Deux leviers doivent être actionnés sans attendre. D'une part, il faut une augmentation immédiate et continue des salaires. Initiée au niveau du SMIC, qui atteindra avec notre proposition 1 800 euros bruts mensuels en 2022, cette augmentation irriguera progressivement l'ensemble de l'échelle des salaires, notamment grâce à l'ouverture obligatoire de négociations salariales dans chaque branche. D'autre part, il est indispensable de supprimer des dispositifs inefficaces tels que le CICE hier ou sa bascule en allégements de cotisations sociales patronales aujourd'hui. Cela permettra de responsabiliser les employeurs et d'en finir avec la double impasse de ces politiques, c'est-à-dire la création de trappes à bas salaires et leurs effets nocifs sur les comptes de la sécurité sociale. Tels sont les objectifs des articles 1er et 2.

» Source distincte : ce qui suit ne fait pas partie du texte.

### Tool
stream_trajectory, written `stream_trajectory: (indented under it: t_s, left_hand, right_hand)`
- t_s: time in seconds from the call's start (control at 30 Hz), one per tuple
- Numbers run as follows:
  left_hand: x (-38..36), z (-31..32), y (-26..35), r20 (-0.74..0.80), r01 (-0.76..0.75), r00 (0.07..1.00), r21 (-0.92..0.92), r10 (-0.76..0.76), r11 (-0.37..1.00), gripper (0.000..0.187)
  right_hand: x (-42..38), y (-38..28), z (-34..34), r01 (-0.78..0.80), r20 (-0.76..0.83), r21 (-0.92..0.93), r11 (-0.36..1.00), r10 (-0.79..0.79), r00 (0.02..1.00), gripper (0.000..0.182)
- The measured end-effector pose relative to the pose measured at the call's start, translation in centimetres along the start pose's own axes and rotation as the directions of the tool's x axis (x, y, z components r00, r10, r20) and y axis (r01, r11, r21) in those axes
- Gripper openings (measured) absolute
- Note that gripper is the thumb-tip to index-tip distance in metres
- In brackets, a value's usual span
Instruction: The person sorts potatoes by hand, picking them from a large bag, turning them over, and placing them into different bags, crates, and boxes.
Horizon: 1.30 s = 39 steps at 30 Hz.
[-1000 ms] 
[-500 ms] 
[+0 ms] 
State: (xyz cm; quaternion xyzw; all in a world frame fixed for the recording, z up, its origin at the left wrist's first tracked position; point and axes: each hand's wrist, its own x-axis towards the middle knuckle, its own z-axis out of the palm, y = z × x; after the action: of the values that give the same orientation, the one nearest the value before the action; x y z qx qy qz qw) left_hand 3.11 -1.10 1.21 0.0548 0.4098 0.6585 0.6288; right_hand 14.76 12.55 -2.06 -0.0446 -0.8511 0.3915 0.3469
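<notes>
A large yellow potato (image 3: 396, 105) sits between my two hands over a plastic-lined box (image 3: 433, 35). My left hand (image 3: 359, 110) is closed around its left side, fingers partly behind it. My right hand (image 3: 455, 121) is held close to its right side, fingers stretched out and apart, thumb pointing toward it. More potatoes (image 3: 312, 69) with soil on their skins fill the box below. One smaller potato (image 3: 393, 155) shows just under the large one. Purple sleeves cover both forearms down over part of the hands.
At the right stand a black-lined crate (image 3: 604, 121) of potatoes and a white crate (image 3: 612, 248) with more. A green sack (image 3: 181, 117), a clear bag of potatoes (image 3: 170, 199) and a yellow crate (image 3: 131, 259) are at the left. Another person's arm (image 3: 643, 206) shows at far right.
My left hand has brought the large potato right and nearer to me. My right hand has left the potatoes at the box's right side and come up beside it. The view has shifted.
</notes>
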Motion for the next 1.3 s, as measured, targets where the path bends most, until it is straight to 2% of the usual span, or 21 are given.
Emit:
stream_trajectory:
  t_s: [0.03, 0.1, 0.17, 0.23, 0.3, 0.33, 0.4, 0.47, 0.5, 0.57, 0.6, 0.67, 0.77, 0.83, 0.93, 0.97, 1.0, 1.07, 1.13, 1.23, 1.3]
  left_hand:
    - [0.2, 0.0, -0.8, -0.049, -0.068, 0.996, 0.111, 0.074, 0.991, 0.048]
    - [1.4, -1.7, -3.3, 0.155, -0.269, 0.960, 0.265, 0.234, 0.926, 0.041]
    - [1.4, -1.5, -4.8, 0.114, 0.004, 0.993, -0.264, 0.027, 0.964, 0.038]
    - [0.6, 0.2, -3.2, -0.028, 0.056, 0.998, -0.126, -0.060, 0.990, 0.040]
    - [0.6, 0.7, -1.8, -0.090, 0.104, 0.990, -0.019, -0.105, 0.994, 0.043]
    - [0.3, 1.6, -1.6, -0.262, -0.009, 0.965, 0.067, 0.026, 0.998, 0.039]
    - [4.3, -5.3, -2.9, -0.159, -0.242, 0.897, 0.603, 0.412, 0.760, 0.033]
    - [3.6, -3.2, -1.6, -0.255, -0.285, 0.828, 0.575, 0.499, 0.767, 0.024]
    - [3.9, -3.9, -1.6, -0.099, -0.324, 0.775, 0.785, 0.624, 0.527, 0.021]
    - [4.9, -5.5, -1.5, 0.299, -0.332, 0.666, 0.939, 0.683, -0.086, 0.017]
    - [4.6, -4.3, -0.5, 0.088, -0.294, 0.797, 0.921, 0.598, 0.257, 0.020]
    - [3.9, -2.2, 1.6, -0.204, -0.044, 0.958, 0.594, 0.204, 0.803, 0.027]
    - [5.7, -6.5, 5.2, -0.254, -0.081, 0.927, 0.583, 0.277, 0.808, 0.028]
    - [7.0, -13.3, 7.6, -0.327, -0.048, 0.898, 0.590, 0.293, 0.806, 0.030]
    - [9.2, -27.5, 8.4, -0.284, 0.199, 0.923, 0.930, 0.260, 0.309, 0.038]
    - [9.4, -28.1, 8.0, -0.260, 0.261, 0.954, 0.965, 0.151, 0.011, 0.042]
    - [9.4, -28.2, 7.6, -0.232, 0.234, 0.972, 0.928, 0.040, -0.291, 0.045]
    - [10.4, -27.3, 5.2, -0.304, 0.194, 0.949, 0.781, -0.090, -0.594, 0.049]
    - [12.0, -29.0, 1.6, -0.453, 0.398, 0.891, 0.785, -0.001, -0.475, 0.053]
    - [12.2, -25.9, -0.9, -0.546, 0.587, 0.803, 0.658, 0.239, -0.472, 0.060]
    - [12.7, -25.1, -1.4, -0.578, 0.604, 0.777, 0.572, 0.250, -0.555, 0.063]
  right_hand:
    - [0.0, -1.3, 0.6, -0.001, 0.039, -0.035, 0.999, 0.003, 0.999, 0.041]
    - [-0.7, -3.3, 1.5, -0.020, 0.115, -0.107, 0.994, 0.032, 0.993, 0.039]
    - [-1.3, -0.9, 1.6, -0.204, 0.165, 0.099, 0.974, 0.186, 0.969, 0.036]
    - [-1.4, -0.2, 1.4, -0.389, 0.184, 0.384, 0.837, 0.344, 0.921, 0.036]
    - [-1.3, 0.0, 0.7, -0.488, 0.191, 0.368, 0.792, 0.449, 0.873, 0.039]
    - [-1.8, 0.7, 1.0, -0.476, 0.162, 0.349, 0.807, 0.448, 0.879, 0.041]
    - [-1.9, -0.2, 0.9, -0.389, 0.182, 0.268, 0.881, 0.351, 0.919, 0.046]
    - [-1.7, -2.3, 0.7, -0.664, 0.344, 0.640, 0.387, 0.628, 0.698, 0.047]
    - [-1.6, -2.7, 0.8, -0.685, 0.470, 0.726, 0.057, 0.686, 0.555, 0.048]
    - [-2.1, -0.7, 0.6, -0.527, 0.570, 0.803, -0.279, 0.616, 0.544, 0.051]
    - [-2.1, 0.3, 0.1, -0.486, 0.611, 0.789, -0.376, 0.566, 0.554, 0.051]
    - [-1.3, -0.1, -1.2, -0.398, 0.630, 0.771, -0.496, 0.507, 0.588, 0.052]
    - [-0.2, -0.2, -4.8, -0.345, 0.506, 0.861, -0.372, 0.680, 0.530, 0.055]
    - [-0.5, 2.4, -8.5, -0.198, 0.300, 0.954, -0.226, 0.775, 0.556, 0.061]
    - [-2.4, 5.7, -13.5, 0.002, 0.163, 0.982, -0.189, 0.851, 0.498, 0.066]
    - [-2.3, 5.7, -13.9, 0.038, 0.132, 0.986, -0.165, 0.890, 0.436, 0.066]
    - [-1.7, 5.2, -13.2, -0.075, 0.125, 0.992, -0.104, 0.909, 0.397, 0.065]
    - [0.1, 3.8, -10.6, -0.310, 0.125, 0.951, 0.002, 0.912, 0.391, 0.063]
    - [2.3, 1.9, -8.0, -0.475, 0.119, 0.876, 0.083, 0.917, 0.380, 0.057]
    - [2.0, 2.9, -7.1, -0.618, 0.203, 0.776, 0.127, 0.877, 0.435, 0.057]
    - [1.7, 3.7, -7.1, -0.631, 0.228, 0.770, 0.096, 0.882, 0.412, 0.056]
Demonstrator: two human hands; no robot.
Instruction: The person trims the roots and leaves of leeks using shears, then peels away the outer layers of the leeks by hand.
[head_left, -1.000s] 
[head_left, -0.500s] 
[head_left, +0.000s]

Notre groupe fait également le pari de la responsabilité des entreprises et le choix d'un État qui reprend la main sur la question du partage des richesses dans notre pays. Les TPE-PME, qui sont les véritables poumons économiques de nos territoires, doivent donc être accompagnées dans la trajectoire d'augmentation des salaires. L'ère des financements et des aides publiques sans contrepartie doit être révolue. Nous voulons lui substituer, à l'inverse, des dispositifs de soutien ciblés et évalués, accompagnant les entreprises dans leurs investissements et les employeurs dans la sécurisation des parcours des salariés.

Deux outils dans notre proposition de loi y concourent. En premier lieu, le fonds de soutien aux TPE-PME, prévu à l'article 3, mobiliserait toute une palette d'outils afin de financer l'augmentation des salaires et d'assurer un développement économique durable. Des aides à l'innovation ou des prêts à taux nul ou préférentiel seraient ainsi financés par l'État à partir des financements rendus disponibles par la suppression de la bascule du CICE en allégement de cotisations. En second lieu, l'aide publique aux TPE-PME, créée à l'article 4, consisterait en subventions destinées à accompagner l'augmentation du SMIC et à encourager les embauches durables. Un employeur proposant un CDI à un salarié au terme de son CDD bénéficierait ainsi d'une aide complémentaire de 1 000 euros.

Précisons que le montant des aides proposées ne résulte pas du fruit du hasard : un chiffrage précis a été réalisé en amont du dépôt de cette proposition de loi, pour que les aides accompagnent le plus justement possible les petites entreprises, les commerçants et les artisans dans le processus de revalorisation du SMIC et des salaires.

Enfin, une attention particulière est portée aux territoires ultramarins, dont les atouts et les opportunités ne sont pas suffisamment valorisés faute de dispositifs adaptés.

Mes chers collègues, cette proposition de loi doit nous amener à ouvrir un nouveau cycle de répartition de la richesse créée, un cycle plus juste, plus équilibré, plus responsable. Les options que nous formulons ne sont ni excessives, ni clivantes : elles visent seulement à permettre à chacun de vivre de son travail. On ne peut pas continuer à déplorer la précarisation des travailleurs et une concentration toujours plus forte des richesses à l'autre bout du cycle. Nous devons passer aux actes !

Le Premier ministre a dit, il y a quelques semaines, en réponse à l'interpellation de notre président de groupe André Chassaigne qui l'interrogeait sur cette niche parlementaire : « Ayons le plaisir démocratique et l'exigence républicaine de débattre ensemble. » Je ne veux pas croire qu'après une telle déclaration d'amour pour le débat démocratique, votre majorité puisse être tentée de ne pas le conduire jusqu'au bout, d'autant plus qu'il porte sur une question que tous nos compatriotes ont en tête : faire en sorte que le travail paie enfin, et mettre un terme à la plus longue période de stagnation du pouvoir d'achat que notre pays ait connu depuis la Seconde Guerre mondiale.